= PROBLEM DESCRIPTION =
Where does the word "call" appear in the data? Copy every line that holds it.

====== INFORMATION SUPPLIED ======

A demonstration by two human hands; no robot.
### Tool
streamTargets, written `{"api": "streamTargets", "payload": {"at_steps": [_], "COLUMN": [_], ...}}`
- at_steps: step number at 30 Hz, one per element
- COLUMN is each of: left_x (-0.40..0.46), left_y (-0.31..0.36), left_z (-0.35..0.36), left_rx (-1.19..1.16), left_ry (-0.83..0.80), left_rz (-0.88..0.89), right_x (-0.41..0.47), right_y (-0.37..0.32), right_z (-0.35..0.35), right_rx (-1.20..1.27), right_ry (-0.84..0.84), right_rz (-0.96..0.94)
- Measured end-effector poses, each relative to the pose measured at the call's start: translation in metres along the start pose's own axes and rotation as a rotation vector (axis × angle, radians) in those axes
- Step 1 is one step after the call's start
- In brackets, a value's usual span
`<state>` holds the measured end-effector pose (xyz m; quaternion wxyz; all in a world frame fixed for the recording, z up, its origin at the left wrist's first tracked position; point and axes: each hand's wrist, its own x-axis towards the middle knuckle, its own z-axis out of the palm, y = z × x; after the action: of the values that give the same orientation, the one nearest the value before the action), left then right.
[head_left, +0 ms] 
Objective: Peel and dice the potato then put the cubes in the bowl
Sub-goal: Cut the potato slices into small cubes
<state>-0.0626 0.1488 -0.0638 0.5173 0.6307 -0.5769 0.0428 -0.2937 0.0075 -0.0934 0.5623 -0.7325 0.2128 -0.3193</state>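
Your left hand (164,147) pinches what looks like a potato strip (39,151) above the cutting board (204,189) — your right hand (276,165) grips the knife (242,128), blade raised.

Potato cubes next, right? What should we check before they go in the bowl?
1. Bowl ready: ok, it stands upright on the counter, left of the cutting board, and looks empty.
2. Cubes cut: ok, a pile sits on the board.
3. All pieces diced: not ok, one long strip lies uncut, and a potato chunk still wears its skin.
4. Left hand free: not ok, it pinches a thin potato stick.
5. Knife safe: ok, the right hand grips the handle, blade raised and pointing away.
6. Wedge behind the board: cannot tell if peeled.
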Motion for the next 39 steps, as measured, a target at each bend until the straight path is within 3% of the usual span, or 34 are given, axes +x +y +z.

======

= RESPONSE BELOW =
- Measured end-effector poses, each relative to the pose measured at the call's start: translation in metres along the start pose's own axes and rotation as a rotation vector (axis × angle, radians) in those axes
- Step 1 is one step after the call's start

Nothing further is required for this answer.